The policy situation, in particular regarding the view taken by the EU on mass balance, however, appears to be poised for change. Mass balance is being intensively discussed within the scope of the Single-use Plastics Directive (SUPD).

The mass balance approach allows credits to be transferred from outputs of the categories ‘plastics’ and ‘other materials’ to high-value polymer output, but not from ‘fuel output’. With the acceptance of this model, chemical recycling could contribute to the recycled content quotas set by the Packaging and Packaging Waste Regulation.

Although a universal and standardised mass balance approach does not yet exist, ISO is currently developing a new mass-balance standard – ISO/CD 13662, which will put in place requirements and guidelines for its use, including rules on attribution limits, transparency and communication. Its acceptance and its  impact on the recycled content targets set out by the Packaging and Packaging Waste Regulation (PPWR)  by the EU was a topic of much discussion amongst the participants at the conference.

Textile-to-textile recycling is the way forward

Not just packaging, similar recycled content targets are expected in other sectors such as textiles, automotive, building and construction, and e-waste. Chemical recycling can support the circularity of such complex waste streams. At the conference, there were some interesting presentations from UPM and VAUDE on the current and future status of textile recycling.

Much like the packaging waste problem, managing textile waste is a global problem. Less than 1% of all textiles worldwide are recycled into new products. In the EU alone, 12.6 million tons of textile waste is generated annually!

While there have been advances in incorporating recycled content in synthetic fibres, it still is in the early stages and the majority comes via the bottle-to-textile route – mainly PET bottles. With the -packaging industry strongly focused on closed-loop solutions and the circular use of bottles; the pressure is on the textile industry to focus on textile-to-textile recycling. This is supported by the EU strategy for sustainable and circular textiles as well, which is asking the industry to prioritise fibre-to-fibre recycling.

MEPs in the Environment Committee recently adopted new rules that would set up extended producer responsibility (EPR) schemes for textiles, clothing and footwear. This will help cover the costs for their separate collection, sorting, reuse, and recycling in the EU. New regulations around recycled content targets are also expected.

Takeaways

Chemical or advanced recycling will play a key role in the transition of the chemical industry toward a defossilised and circular future.

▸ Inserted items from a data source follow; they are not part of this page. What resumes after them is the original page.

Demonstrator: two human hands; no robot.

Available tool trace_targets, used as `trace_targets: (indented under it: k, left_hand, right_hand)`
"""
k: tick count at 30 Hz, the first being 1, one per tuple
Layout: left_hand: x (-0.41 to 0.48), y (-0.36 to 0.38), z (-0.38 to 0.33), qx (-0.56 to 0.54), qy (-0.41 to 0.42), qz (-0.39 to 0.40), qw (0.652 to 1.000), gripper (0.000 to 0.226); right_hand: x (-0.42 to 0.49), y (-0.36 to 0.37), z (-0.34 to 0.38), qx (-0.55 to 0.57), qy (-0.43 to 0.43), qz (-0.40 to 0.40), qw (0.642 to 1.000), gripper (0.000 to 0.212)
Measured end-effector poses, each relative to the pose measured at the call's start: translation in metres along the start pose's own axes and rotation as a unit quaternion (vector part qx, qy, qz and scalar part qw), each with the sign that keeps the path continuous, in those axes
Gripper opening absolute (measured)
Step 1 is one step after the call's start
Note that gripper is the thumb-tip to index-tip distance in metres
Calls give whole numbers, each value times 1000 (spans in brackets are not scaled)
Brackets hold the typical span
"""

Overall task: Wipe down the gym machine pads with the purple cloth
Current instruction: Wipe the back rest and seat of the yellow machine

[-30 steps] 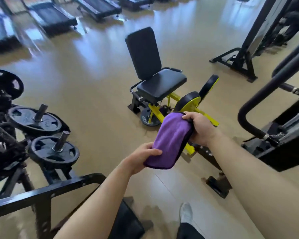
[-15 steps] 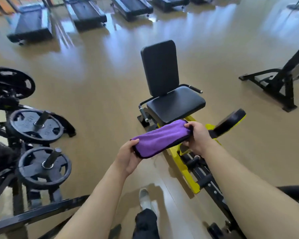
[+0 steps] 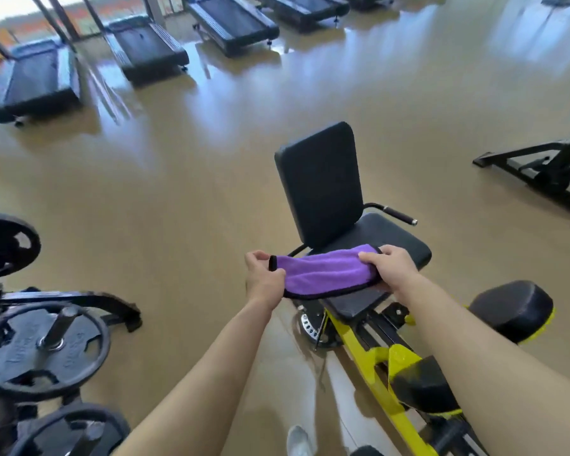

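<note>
Purple cloth (image 3: 323,271), folded, stretched between both hands above the seat (image 3: 392,238). Left hand (image 3: 264,274) pinches one end; right hand (image 3: 389,268) closed over the other. Likely soft, light, limp. Best gripped bunched in one palm for wiping.

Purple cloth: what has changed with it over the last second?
The purple cloth went from hanging steeply between the hands to stretched level above the seat pad, as the person stepped closer. Unchanged: left hand and right hand each grip one end; no wiping contact shows.
</note>
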State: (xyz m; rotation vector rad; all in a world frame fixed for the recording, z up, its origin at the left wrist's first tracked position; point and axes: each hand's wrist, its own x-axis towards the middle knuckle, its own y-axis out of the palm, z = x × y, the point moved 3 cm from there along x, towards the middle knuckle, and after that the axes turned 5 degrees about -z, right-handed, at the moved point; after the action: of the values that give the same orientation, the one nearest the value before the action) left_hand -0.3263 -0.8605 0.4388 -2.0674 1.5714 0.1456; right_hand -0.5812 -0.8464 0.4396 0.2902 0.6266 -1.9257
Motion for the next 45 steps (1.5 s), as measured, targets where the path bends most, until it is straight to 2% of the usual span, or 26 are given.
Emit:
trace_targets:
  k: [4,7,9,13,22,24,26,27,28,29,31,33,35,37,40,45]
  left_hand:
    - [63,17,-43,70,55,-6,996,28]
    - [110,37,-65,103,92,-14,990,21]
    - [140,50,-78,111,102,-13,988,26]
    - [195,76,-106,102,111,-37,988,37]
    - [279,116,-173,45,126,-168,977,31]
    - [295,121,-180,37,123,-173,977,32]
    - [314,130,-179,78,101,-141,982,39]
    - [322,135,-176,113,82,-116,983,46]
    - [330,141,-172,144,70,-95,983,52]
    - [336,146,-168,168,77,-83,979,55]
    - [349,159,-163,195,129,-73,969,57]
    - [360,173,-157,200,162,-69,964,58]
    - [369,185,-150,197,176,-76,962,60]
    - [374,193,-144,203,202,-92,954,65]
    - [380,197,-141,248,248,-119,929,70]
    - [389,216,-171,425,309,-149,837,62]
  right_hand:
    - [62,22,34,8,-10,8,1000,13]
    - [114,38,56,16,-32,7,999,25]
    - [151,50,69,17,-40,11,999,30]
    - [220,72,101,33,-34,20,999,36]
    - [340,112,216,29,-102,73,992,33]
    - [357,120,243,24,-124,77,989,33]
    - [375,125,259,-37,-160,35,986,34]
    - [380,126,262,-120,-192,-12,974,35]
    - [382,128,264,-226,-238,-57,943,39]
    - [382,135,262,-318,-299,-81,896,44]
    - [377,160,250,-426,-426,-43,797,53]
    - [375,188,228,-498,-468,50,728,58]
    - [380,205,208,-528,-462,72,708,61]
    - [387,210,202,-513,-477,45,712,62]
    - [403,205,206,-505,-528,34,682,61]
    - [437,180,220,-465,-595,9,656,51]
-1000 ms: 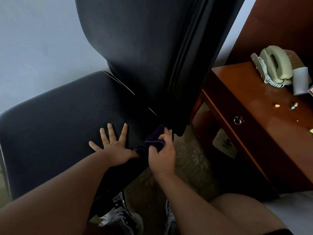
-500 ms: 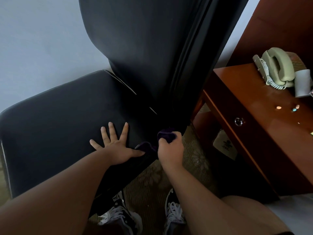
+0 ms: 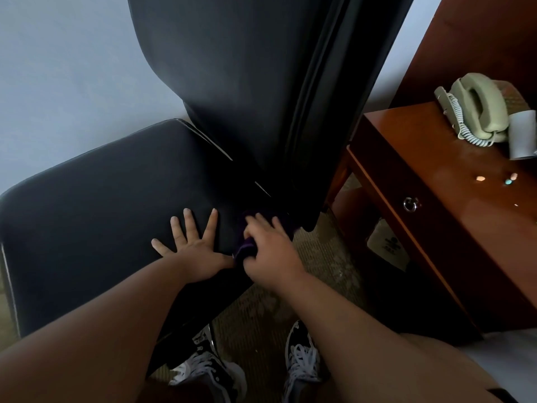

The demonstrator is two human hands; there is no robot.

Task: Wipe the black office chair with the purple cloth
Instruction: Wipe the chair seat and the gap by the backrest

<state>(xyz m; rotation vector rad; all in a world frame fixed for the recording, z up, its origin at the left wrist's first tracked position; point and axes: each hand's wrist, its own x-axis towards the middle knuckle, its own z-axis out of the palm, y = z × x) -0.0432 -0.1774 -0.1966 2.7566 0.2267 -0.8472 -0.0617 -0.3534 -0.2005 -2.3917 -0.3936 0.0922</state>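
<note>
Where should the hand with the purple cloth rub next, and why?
Probably slide the bunched purple cloth away along the crease where the black padded chair seat meets the black backrest. The right hand grips it at that crease's near end, and the left hand, pressed flat on the seat, blocks the way sideways.

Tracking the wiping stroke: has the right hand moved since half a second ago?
Yes. The right hand, gripping the cloth, has slid left along the seat, away from the desk and toward the left hand.
</note>
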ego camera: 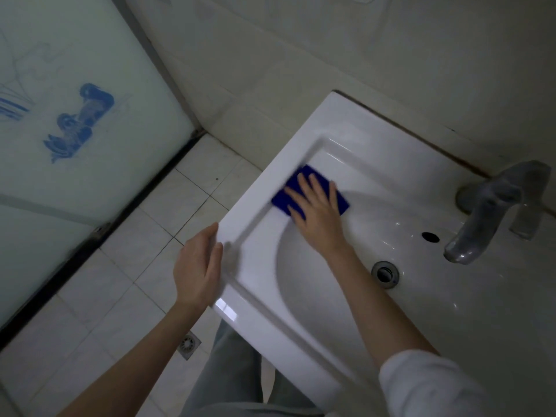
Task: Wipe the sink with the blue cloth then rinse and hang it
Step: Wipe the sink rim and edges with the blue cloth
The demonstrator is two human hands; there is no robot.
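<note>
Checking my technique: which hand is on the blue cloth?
The right hand, spread flat on the blue cloth in the sink; the left hand is just at the sink's rim.

My right hand (pixel 316 212) is flat, palm down, with fingers (pixel 302 183) straight and spread, pressing the blue cloth (pixel 341 203) at the left end of the sink (pixel 298 152). My right arm reaches across the sink; the white sleeve (pixel 421 383) starts mid-forearm. My left hand (pixel 197 266) is open, fingers straight and together, against the sink's near-left outer corner. My left forearm (pixel 120 362) is bare.
</note>
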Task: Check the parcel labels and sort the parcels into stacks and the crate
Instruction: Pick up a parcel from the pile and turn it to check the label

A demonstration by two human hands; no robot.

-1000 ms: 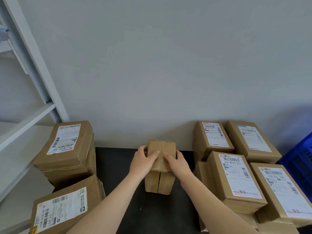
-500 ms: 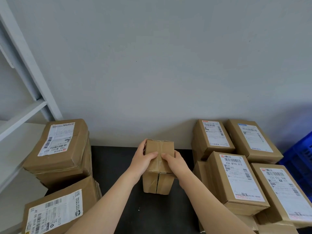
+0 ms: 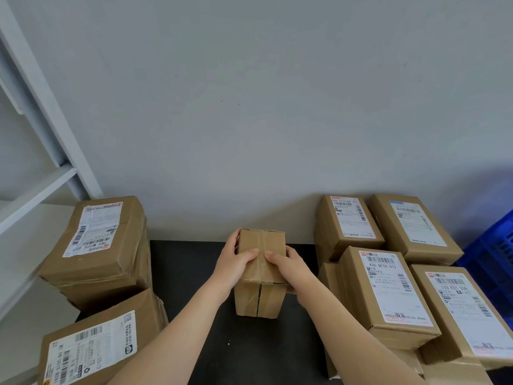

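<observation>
Parcel (image 3: 260, 300) upright, ctr | L hand (image 3: 235, 263) + R hand (image 3: 289, 267) grip top

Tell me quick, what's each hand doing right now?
Left hand: grips the small parcel from its left side.
Right hand: grips the same parcel from its right side.
</observation>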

The current status is succinctly described in the latest RCI Position Paper on Chemical and Physical Recycling, where it says that “chemical and physical recycling are of fundamental importance to the circular economy, sustainable carbon cycles, the defossilisation of the chemical industry and carbon management, and have a potentially high volume, but significant investment is needed to exploit it. To achieve this, secure demand must be created, in particular through the policy framework.”